I always hoped though, somewhere is the unrealistic part of my brain that enjoys science fiction and wishes there were still dragons and wizards and that Hogwarts was for real, that something good would happen. Somehow, I thought, all these lives lost or maimed cannot have been spent for naught. All this pain and treasure cannot have been just simply wasted.
The ugly reality of it all is beginning to be too much to wish away or see beyond, however, and the harsh truth is that this whole adventure by the neocons is possibly one of the worst political and humanitarian disasters of all time. I can't see any positives. I can't see any elevation of the human condition.
Mr. Krugman does his usually clear job of explaining the situation in Monday's column.
So the question isn't whether things will be ugly after American forces leave Iraq. They probably will. The question, instead, is whether it makes sense to keep the war going for another year or two, which is all the time we realistically have.

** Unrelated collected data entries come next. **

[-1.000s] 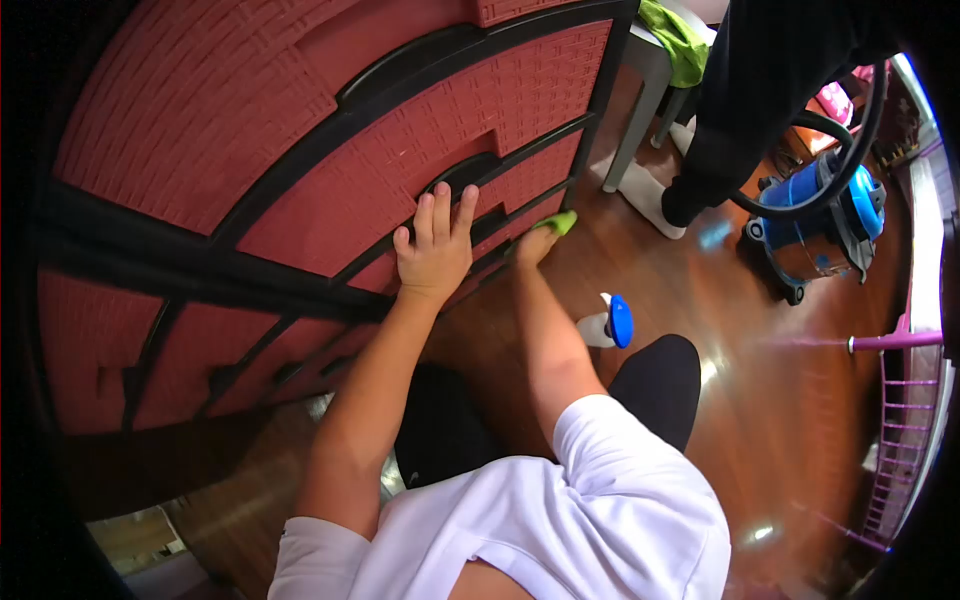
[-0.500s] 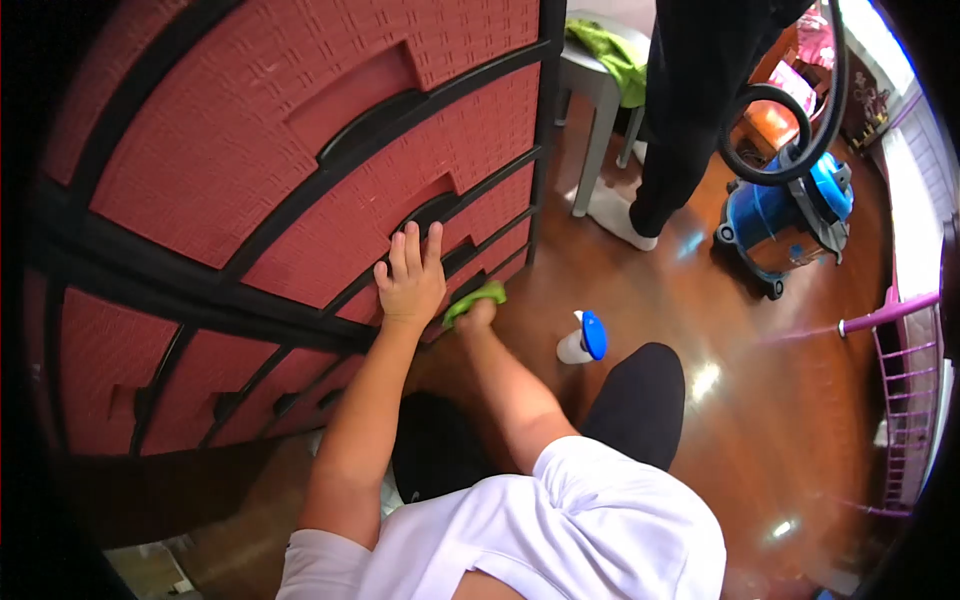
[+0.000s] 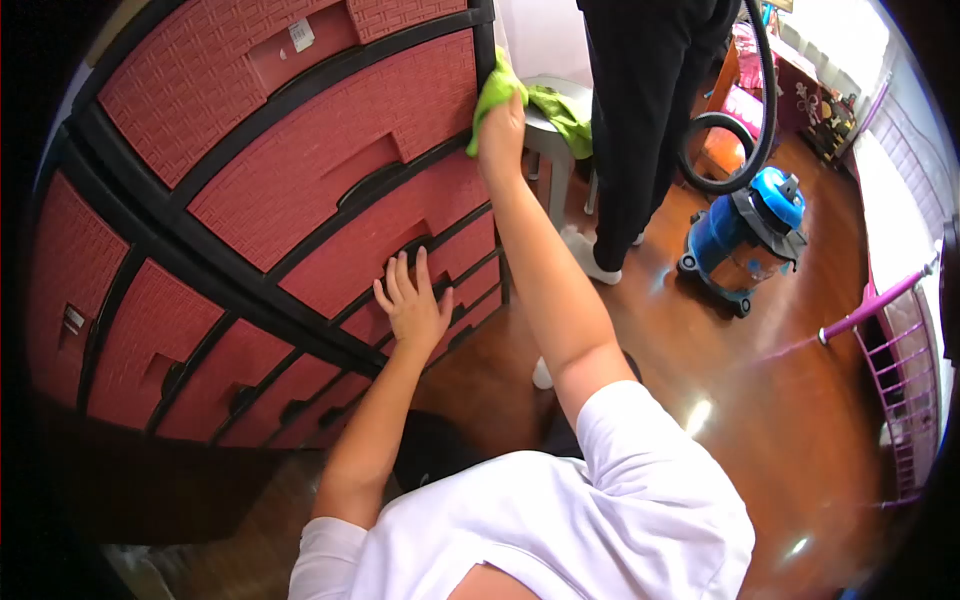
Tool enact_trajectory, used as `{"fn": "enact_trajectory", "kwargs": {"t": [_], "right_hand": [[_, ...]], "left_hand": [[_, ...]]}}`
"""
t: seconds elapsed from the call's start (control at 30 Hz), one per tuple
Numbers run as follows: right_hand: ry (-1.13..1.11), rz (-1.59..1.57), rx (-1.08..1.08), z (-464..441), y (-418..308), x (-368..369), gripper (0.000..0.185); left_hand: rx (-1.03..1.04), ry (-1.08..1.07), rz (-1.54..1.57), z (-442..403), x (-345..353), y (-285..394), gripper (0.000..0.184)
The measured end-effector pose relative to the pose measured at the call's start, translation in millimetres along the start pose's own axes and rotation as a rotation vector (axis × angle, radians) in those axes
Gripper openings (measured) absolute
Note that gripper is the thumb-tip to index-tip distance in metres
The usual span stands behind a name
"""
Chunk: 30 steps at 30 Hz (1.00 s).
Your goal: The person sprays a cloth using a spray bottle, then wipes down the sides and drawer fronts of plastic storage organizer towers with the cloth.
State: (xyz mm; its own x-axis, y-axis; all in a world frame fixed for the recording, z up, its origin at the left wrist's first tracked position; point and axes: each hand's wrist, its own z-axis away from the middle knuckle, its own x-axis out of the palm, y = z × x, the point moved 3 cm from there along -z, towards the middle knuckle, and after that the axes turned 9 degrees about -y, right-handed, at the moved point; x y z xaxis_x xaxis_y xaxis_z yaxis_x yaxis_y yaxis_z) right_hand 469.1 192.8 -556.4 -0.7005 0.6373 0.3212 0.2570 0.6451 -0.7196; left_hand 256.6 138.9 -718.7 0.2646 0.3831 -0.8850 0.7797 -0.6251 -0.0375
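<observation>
My right hand [image 3: 501,135] grips a green cloth [image 3: 492,98] against the black side edge of a drawer cabinet [image 3: 345,183], high up near its right corner. The cabinet has red woven-pattern drawer fronts in a black frame. My left hand [image 3: 415,305] rests with fingers spread on a lower drawer front, close to a black handle recess. Most of a small white bottle [image 3: 542,374] on the floor is hidden behind my right arm.
Beside the cabinet stands a grey stool [image 3: 557,180] with another green cloth [image 3: 563,122] on it. A person in black trousers [image 3: 650,120] stands next to it. A blue vacuum cleaner [image 3: 745,240] with a black hose is behind, and a purple metal frame [image 3: 895,370] stands at right.
My right hand has moved up with the green cloth from low by the cabinet to its upper side edge. My left hand stays on the drawer front. The view has shifted.
</observation>
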Motion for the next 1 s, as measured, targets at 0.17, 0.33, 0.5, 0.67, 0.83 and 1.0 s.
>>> {"fn": "enact_trajectory", "kwargs": {"t": [0.17, 0.33, 0.5, 0.67, 0.83, 1.0], "right_hand": [[-0.004, 0.316, -0.208, 4, 20, 0, 0.042], [-0.109, -0.227, 0.415, 75, 157, -60, 0.031], [-0.401, -0.36, 0.191, -28, 53, -19, 0.029], [-0.568, -0.619, 0.104, -39, 65, -13, 0.031], [-0.777, -0.546, -0.046, -56, 93, -6, 0.036], [-0.935, -0.416, -0.112, -107, 142, 62, 0.031]], "left_hand": [[0.081, 0.278, 0.149, -36, -33, 37, 0.068], [0.23, 0.375, 0.279, -120, -74, 73, 0.051], [0.304, 0.546, 0.216, -184, -129, 96, 0.039], [0.305, 0.555, 0.136, -240, -135, 90, 0.032], [0.294, 0.432, -0.174, -238, -108, 100, 0.028], [0.331, 0.443, -0.186, -240, -104, 98, 0.025]]}}
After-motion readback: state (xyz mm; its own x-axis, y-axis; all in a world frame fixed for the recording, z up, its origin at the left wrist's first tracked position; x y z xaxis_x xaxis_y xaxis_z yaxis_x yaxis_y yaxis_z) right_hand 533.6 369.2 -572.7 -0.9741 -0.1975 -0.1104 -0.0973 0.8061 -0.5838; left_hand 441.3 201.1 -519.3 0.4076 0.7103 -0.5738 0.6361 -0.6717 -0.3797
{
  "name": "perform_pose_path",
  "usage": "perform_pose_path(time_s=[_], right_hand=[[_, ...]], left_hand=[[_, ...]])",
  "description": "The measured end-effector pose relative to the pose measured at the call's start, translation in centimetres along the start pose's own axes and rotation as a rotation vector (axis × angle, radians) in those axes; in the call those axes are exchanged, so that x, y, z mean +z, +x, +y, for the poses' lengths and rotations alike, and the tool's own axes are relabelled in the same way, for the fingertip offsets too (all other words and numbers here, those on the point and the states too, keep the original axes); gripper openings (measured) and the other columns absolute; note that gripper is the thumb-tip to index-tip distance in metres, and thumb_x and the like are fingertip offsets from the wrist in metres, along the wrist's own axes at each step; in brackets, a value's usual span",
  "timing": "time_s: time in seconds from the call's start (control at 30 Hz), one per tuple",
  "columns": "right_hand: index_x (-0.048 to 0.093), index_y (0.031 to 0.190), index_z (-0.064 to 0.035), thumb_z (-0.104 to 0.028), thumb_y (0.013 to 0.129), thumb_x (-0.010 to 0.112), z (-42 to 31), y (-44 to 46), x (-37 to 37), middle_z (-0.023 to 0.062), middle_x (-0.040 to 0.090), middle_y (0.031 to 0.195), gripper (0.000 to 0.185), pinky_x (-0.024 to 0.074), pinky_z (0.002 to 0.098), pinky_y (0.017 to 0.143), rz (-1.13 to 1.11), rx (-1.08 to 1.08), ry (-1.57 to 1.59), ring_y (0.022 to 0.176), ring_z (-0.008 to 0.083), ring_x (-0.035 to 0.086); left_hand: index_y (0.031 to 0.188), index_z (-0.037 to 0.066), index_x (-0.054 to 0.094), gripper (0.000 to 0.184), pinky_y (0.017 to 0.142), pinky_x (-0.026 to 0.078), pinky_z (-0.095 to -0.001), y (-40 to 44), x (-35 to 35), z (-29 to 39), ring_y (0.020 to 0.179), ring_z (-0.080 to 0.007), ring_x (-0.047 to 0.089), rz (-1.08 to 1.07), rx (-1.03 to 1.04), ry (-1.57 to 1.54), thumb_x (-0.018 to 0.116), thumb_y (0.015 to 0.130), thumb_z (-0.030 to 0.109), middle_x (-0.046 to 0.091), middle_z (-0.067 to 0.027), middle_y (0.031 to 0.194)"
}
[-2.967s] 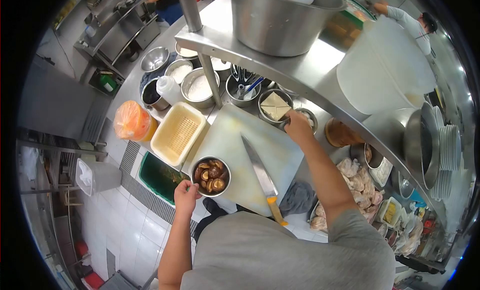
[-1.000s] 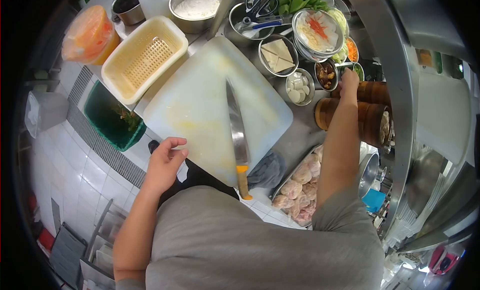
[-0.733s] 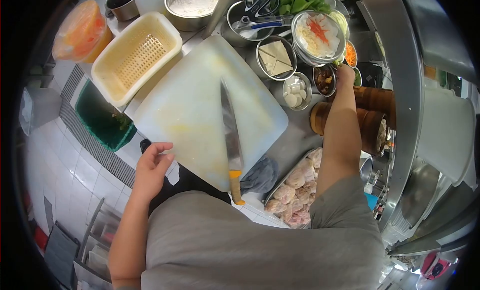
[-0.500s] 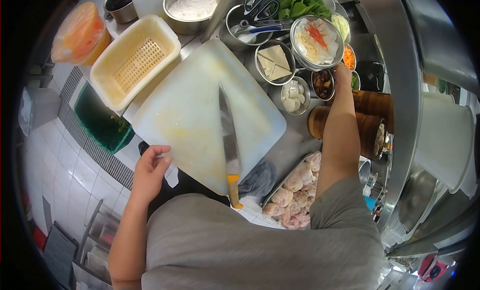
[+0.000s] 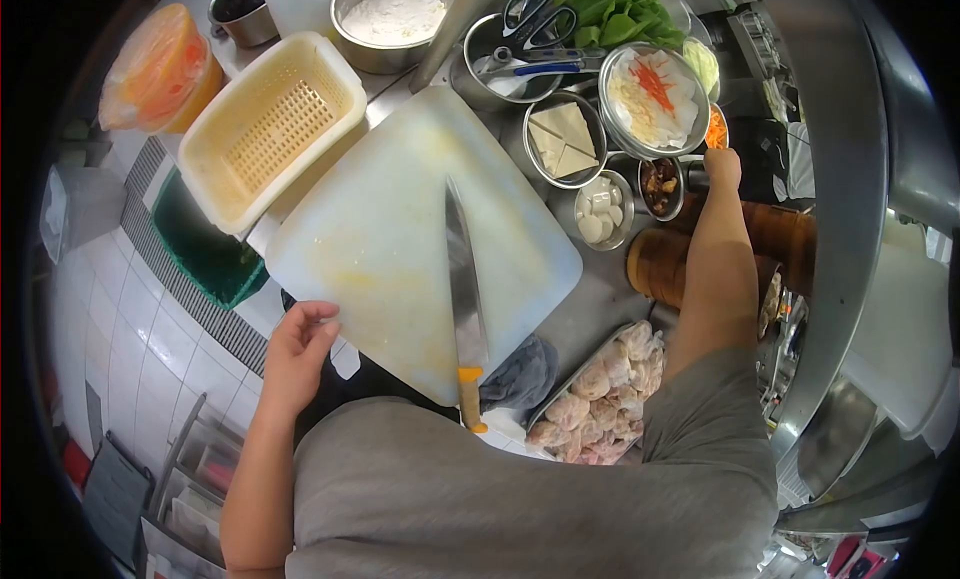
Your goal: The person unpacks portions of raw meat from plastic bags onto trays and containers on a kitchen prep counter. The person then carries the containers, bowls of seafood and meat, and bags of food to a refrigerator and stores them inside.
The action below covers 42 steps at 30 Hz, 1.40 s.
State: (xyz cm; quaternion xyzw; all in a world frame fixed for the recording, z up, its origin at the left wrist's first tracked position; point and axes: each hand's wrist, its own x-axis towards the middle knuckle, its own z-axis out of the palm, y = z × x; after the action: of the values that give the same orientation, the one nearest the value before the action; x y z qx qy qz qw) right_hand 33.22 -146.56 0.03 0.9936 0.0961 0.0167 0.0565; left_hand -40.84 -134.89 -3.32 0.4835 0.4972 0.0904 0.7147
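My left hand hovers by the lower left edge of the white cutting board, fingers slightly curled, holding nothing. A knife with a yellow handle lies on the board. My right hand reaches to the back right, at the near side of a bowl of orange shreds; its fingertips are hidden. Left of it are a bowl of mushrooms and a bowl of white slices with red strips. Pale square slices and round white pieces sit in two more bowls.
A cream basket stands left of the board, with an orange tub beyond it. Raw meat fills a tray at the near right. Bamboo steamers and a metal shelf edge lie to the right. A green bin is below.
The bowl of mushrooms has left my left hand and stands at the back right. My right hand has moved from the pale slices to beside the orange shreds. The view has shifted too.
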Motion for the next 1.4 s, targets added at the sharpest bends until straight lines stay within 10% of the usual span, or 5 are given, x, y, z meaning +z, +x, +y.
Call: perform_pose_path(time_s=[1.4], right_hand=[[0.073, 0.108, -0.0029, -0.021, 0.083, 0.060, -2.4, 2.7, -5.9, 0.0224, 0.070, 0.110, 0.034, 0.0528, 0.0440, 0.091, -0.025, -0.177, -0.182, 0.106, 0.0367, 0.067]], left_hand=[[0.114, -0.002, 0.059, 0.023, 0.078, 0.051, -0.0268, 2.6, -0.5, -1.0, 0.082, -0.0124, 0.061, -0.011, -0.022, -0.093, 0.063, 0.095, 0.009, 0.063, -0.0048, 0.095]])
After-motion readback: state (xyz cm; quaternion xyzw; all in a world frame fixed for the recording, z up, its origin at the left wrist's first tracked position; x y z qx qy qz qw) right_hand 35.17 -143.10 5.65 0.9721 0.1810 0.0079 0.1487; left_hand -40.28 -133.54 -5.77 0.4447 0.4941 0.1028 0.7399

Pessimists think that Iraq will fall into chaos whenever we leave. If so, we're better off leaving sooner rather than later. As a Marine officer quoted by James Fallows in the current Atlantic Monthly puts it, "We can lose in Iraq and destroy our Army, or we can just lose."
And there's a good case to be made that our departure will actually improve matters. As Mr. Murtha pointed out in his speech, the insurgency derives much of its support from the perception that it's resisting a foreign occupier. Once we're gone, the odds are that Iraqis, who don't have a tradition of religious extremism, will turn on fanatical foreigners like Zarqawi.
The only way to justify staying in Iraq is to make the case that stretching the U.S. army to its breaking point will buy time for something good to happen. I don't think you can make that case convincingly. So Mr. Murtha is right: it's time to leave.